Would you reproduce the whole listing exactly, dropping any pictures it holds?

--- PROVIDED MATERIAL ---

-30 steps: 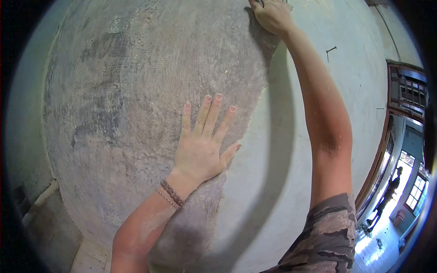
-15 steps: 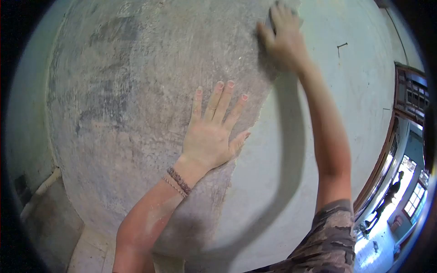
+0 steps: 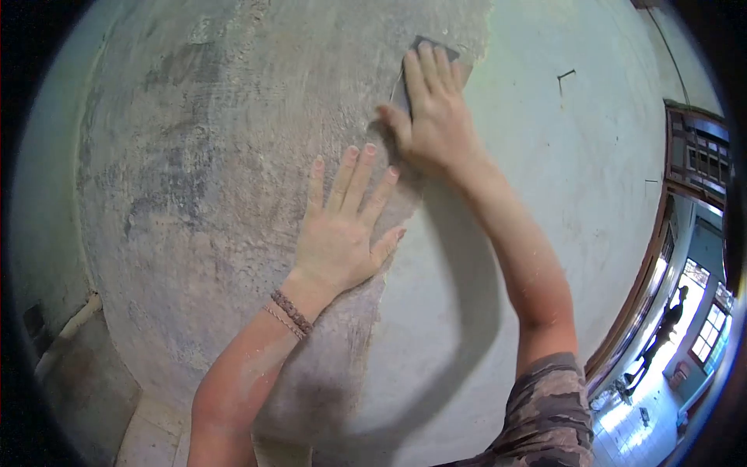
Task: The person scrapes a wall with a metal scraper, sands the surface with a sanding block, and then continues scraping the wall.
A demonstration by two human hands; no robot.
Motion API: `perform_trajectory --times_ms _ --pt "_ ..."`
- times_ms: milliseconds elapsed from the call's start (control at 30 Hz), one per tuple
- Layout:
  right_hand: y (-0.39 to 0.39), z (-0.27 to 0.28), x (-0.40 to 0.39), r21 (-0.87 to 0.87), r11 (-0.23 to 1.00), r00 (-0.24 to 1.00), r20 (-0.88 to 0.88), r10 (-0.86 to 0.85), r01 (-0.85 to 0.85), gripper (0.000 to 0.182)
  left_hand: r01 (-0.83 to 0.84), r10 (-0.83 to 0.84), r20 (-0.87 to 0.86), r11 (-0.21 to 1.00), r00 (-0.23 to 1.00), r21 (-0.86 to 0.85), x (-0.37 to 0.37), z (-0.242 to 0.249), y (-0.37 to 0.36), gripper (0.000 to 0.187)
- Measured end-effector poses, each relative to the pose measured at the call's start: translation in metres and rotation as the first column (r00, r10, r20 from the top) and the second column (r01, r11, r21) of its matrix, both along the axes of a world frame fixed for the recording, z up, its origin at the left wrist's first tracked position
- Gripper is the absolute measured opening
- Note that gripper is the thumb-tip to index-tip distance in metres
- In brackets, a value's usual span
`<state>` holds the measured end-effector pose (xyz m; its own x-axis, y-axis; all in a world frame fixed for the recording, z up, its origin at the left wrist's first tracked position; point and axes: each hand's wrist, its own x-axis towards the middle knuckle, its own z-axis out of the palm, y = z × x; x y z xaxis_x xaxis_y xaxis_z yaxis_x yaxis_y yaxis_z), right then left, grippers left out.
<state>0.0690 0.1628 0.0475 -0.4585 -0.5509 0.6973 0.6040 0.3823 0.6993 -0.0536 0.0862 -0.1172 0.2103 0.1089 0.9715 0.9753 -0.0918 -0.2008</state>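
My left hand point(image 3: 334, 245) lies flat on the bare grey-brown part of the wall point(image 3: 257, 187), its fingers spread and holding nothing. Two braided bracelets point(image 3: 289, 313) circle that wrist. Higher up and to the right, my right hand point(image 3: 443, 132) presses a dark sheet of sandpaper point(image 3: 400, 93) against the wall, near the border with the pale green paint point(image 3: 560, 210). The sheet's edges show around the fingers; its underside is hidden.
A bent nail point(image 3: 566, 75) sticks out of the painted wall at upper right. Beyond a wooden frame point(image 3: 632, 327) on the right, a person point(image 3: 663, 331) stands in a bright room with windows. A pipe point(image 3: 76, 315) runs low at the left corner.
My right hand has moved down and left along the wall, and the sandpaper shows more clearly. My left hand stays flat on the wall; the whole view has shifted slightly.
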Motion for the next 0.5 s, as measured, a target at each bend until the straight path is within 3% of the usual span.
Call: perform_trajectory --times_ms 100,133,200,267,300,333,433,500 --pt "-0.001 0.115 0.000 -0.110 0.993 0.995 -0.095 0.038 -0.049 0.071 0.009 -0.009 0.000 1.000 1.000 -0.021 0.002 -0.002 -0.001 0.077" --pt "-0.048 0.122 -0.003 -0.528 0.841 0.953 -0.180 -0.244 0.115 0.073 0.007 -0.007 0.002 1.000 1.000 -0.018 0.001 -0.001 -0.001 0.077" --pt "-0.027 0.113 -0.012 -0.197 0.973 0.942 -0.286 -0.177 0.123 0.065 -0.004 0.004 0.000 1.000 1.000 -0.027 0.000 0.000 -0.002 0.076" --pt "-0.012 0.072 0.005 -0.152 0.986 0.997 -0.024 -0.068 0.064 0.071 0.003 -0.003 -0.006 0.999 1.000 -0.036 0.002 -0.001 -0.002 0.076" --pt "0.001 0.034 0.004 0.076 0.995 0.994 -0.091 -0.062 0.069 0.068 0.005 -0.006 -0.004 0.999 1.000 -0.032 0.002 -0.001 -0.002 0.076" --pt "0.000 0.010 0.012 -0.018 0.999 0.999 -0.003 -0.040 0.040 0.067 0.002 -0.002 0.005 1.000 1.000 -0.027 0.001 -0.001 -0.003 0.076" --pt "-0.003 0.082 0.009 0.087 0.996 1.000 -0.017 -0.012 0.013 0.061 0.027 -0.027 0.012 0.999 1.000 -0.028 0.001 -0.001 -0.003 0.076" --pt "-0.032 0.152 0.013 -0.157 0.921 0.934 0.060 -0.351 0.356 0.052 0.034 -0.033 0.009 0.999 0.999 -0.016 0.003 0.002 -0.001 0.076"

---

• **RESPONSE AREA**
-30 steps: 
-15 steps: 
+0 steps: 
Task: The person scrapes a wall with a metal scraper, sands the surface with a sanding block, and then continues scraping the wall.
A demonstration by two human hands; no robot.
Motion API: `perform_trajectory --times_ms _ --pt "_ ..."`
- times_ms: milliseconds elapsed from the call's start (control at 30 Hz), one per tuple
- Layout:
  right_hand: y (-0.39 to 0.39), z (-0.27 to 0.28), x (-0.40 to 0.39), r21 (-0.87 to 0.87), r11 (-0.23 to 1.00), r00 (-0.24 to 1.00), r20 (-0.88 to 0.88), r10 (-0.86 to 0.85), r01 (-0.85 to 0.85), gripper (0.000 to 0.182)
  left_hand: r01 (-0.83 to 0.84), r10 (-0.83 to 0.84), r20 (-0.87 to 0.86), r11 (-0.21 to 1.00), r00 (-0.23 to 1.00), r21 (-0.86 to 0.85), x (-0.37 to 0.37), z (-0.242 to 0.249), y (-0.37 to 0.36), gripper (0.000 to 0.187)
- Measured end-effector poses, each relative to the pose measured at the call's start: translation in metres and rotation as the first column (r00, r10, r20 from the top) and the second column (r01, r11, r21) of its matrix, both along the axes of a world frame fixed for the recording, z up, its origin at the left wrist's first tracked position
- Gripper is the absolute measured opening
- Note that gripper is the thumb-tip to index-tip distance in metres
- In brackets, a value's usual span
`<state>` holds the measured end-effector pose (xyz m; its own x-axis, y-axis; all in a world frame fixed for the recording, z up, its origin at the left wrist's first tracked position; point and axes: each hand's wrist, its own x-axis towards the middle knuckle, its own z-axis out of the palm, y = z × x; x y z xaxis_x xaxis_y xaxis_z yaxis_x yaxis_y yaxis_z), right then left, grippers left out.
<state>0.0690 0.1628 0.0475 -0.4585 -0.5509 0.6973 0.6040 0.3823 0.6993 -0.0536 0.0862 -0.1172 0.2103 0.1089 0.9715 0.9753 -0.0918 -0.2008</state>
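My left hand point(image 3: 334, 245) lies flat on the bare grey-brown part of the wall point(image 3: 257, 187), its fingers spread and holding nothing. Two braided bracelets point(image 3: 289, 313) circle that wrist. Higher up and to the right, my right hand point(image 3: 443, 132) presses a dark sheet of sandpaper point(image 3: 400, 93) against the wall, near the border with the pale green paint point(image 3: 560, 210). The sheet's edges show around the fingers; its underside is hidden.
A bent nail point(image 3: 566, 75) sticks out of the painted wall at upper right. Beyond a wooden frame point(image 3: 632, 327) on the right, a person point(image 3: 663, 331) stands in a bright room with windows. A pipe point(image 3: 76, 315) runs low at the left corner.
My right hand has moved down and left along the wall, and the sandpaper shows more clearly. My left hand stays flat on the wall; the whole view has shifted slightly.
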Motion for the next 0.5 s, as measured, a target at each bend until the straight path is within 3% of the usual span.
Call: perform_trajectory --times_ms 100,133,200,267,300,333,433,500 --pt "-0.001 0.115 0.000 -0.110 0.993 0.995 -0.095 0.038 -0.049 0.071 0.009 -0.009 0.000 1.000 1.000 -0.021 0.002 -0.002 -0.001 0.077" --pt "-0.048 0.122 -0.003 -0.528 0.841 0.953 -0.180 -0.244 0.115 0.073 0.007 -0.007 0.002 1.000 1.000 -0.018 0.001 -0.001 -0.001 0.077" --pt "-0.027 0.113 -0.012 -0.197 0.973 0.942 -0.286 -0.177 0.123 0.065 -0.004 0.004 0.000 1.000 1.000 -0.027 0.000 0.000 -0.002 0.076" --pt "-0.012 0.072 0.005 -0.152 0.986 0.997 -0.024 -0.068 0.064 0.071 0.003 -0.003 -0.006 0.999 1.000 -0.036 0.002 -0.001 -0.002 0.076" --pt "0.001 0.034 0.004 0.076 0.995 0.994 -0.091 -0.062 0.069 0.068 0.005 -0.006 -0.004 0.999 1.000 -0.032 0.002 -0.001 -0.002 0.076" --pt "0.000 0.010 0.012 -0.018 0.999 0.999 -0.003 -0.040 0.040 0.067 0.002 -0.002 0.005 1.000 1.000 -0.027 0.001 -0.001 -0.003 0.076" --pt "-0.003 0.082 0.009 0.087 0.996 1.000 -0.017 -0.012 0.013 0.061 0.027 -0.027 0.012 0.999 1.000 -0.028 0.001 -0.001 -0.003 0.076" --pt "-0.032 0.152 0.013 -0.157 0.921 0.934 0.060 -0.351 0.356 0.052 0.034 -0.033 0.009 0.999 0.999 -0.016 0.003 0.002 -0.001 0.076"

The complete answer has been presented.